What is required: Look through the lines below; wherever the word "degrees" appears, copy that line.

Provided data:
----------
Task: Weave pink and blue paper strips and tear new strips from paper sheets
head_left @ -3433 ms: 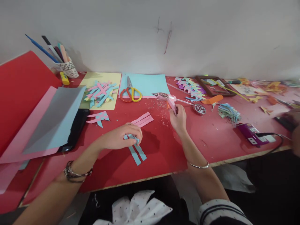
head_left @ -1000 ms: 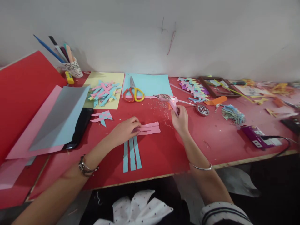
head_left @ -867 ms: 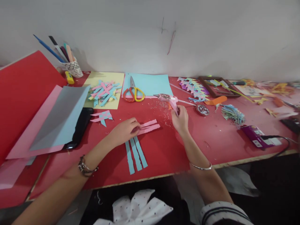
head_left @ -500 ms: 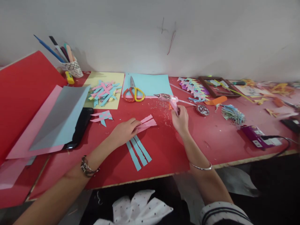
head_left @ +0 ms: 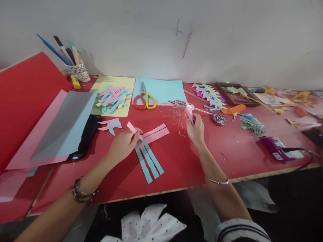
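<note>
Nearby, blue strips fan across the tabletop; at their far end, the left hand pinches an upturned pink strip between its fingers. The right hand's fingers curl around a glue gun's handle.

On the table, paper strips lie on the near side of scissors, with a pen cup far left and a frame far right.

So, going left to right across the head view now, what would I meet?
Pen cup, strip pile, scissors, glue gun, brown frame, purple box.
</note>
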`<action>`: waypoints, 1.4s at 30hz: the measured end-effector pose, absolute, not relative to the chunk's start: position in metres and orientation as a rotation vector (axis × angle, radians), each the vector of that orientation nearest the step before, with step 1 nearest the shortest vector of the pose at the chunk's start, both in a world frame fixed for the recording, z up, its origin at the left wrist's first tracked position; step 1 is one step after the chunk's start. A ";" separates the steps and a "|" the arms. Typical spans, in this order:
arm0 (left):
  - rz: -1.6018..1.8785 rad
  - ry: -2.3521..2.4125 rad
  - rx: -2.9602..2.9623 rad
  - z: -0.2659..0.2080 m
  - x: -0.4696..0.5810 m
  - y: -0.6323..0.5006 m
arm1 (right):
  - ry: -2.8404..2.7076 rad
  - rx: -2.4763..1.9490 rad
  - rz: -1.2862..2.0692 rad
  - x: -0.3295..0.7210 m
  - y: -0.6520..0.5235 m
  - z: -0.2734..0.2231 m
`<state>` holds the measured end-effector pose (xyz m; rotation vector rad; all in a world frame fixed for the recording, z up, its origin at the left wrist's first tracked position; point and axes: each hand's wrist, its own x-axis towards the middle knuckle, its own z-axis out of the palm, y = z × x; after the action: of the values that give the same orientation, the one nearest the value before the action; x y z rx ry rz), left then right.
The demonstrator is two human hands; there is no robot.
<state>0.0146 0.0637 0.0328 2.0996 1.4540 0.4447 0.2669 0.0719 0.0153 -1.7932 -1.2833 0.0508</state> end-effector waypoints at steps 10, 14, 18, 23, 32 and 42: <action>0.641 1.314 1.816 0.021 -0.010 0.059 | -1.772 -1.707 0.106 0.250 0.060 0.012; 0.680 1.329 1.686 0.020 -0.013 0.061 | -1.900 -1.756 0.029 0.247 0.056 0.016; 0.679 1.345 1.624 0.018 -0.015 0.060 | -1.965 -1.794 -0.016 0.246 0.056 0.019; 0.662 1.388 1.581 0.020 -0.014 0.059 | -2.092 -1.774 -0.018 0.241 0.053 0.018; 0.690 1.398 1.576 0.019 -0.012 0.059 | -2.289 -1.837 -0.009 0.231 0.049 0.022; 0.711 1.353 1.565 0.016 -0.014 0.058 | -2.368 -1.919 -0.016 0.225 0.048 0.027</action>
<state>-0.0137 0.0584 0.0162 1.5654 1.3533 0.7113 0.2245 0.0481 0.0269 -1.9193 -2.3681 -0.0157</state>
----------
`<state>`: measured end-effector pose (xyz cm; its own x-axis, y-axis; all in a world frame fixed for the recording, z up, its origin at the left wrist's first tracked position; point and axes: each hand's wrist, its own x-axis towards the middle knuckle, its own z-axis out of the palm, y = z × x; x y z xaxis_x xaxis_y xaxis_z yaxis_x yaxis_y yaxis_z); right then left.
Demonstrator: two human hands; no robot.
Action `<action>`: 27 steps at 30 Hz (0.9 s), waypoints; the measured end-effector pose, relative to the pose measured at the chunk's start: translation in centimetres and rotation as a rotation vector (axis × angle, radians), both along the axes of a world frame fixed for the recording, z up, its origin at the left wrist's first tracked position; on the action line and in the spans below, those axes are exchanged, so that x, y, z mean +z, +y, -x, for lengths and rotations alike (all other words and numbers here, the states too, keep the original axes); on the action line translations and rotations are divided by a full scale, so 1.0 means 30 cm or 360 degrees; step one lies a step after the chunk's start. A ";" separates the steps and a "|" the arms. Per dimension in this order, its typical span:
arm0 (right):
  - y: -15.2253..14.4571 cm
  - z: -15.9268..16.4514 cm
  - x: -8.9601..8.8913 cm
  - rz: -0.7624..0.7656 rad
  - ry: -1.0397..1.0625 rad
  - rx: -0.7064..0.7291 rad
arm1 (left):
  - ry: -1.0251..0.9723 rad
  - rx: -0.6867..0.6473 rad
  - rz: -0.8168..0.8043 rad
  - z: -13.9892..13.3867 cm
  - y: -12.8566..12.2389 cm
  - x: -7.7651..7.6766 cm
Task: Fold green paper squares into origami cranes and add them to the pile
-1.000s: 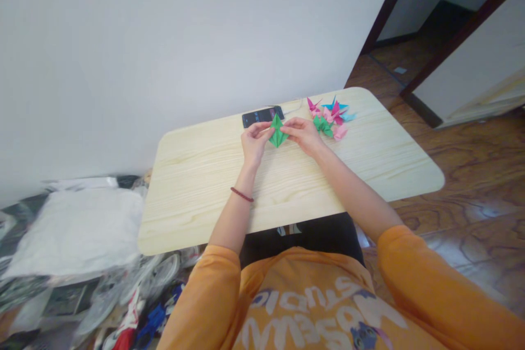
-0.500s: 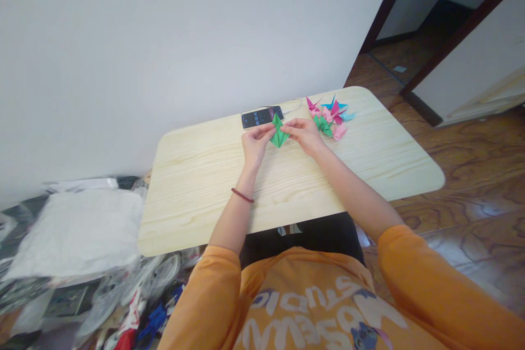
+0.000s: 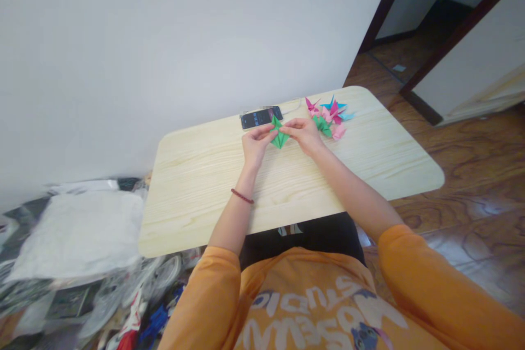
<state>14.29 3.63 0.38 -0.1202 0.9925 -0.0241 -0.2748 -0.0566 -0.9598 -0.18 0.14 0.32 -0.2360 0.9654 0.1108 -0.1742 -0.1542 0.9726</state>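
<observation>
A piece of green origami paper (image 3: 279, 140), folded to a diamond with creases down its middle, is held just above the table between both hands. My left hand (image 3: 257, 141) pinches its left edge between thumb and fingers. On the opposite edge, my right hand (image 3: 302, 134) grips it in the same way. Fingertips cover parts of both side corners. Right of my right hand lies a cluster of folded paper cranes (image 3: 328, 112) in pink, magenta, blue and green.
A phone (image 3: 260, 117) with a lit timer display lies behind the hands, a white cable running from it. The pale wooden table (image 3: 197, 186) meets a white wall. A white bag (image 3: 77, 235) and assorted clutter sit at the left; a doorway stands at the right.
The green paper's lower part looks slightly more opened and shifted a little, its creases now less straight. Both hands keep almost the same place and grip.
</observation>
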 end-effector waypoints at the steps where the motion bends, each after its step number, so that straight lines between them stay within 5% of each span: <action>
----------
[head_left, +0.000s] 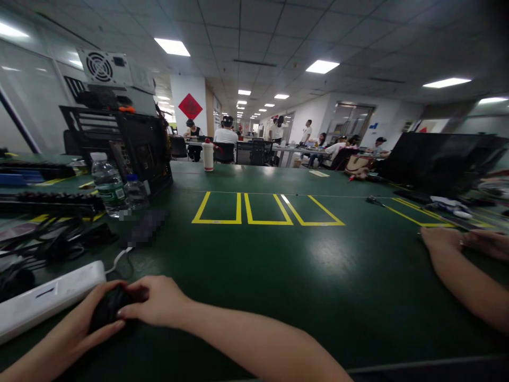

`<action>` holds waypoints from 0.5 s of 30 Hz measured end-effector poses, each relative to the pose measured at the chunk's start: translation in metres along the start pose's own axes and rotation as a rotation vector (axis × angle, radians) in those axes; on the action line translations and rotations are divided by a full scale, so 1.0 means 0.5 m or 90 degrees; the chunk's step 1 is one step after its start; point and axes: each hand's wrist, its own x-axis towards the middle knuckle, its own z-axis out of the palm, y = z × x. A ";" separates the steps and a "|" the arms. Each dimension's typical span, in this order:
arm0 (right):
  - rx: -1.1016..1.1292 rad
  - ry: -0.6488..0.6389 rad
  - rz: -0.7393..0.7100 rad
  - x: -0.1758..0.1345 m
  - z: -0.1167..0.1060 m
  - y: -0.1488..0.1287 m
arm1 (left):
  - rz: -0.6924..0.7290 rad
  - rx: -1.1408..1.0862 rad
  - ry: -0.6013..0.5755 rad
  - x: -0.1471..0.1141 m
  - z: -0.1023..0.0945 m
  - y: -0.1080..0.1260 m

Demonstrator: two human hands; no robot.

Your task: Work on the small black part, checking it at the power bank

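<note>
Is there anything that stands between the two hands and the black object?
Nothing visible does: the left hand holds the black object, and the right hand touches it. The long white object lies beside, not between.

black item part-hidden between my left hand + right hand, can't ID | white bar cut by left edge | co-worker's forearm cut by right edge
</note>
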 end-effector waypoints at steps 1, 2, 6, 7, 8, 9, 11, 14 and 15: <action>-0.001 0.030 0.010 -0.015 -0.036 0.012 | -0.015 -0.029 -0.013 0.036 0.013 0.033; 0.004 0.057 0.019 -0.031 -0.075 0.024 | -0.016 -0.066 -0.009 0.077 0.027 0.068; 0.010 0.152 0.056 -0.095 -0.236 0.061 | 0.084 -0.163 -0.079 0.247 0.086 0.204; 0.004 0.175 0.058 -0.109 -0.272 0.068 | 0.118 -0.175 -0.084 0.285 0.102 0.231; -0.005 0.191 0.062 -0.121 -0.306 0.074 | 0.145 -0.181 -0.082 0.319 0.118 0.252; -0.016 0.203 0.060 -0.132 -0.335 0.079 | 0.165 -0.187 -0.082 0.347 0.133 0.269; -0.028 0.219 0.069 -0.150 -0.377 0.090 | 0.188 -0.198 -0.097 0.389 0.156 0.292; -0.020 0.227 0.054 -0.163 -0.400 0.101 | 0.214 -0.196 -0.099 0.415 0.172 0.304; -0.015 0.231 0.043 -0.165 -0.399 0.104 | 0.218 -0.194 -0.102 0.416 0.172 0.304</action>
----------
Answer area:
Action `<action>`: 27 steps at 30 Hz (0.9 s), waypoints; the measured end-effector pose, relative to the pose measured at the chunk's start: translation in centimetres and rotation as a rotation vector (axis × angle, radians), both along the axes of a world frame fixed for the recording, z up, its origin at the left wrist's first tracked position; on the action line and in the spans below, those axes are exchanged, so that x, y, z mean +z, +y, -x, for lengths and rotations alike (all other words and numbers here, the states too, keep the original axes); on the action line translations and rotations are divided by a full scale, so 1.0 means 30 cm or 360 degrees; step one lies a step after the chunk's start. A ";" separates the steps and a "|" the arms. Per dimension in this order, its typical span:
`<action>` holds waypoints from 0.5 s of 30 Hz measured end-effector poses, each relative to the pose measured at the chunk's start: translation in metres along the start pose's own axes and rotation as a rotation vector (axis × angle, radians) in those axes; on the action line translations and rotations are divided by a full scale, so 1.0 means 0.5 m or 90 degrees; the chunk's step 1 is one step after its start; point and axes: each hand's wrist, its own x-axis towards the middle knuckle, its own z-axis out of the palm, y = z × x. A ";" separates the steps and a "|" the arms. Each dimension's typical span, in this order:

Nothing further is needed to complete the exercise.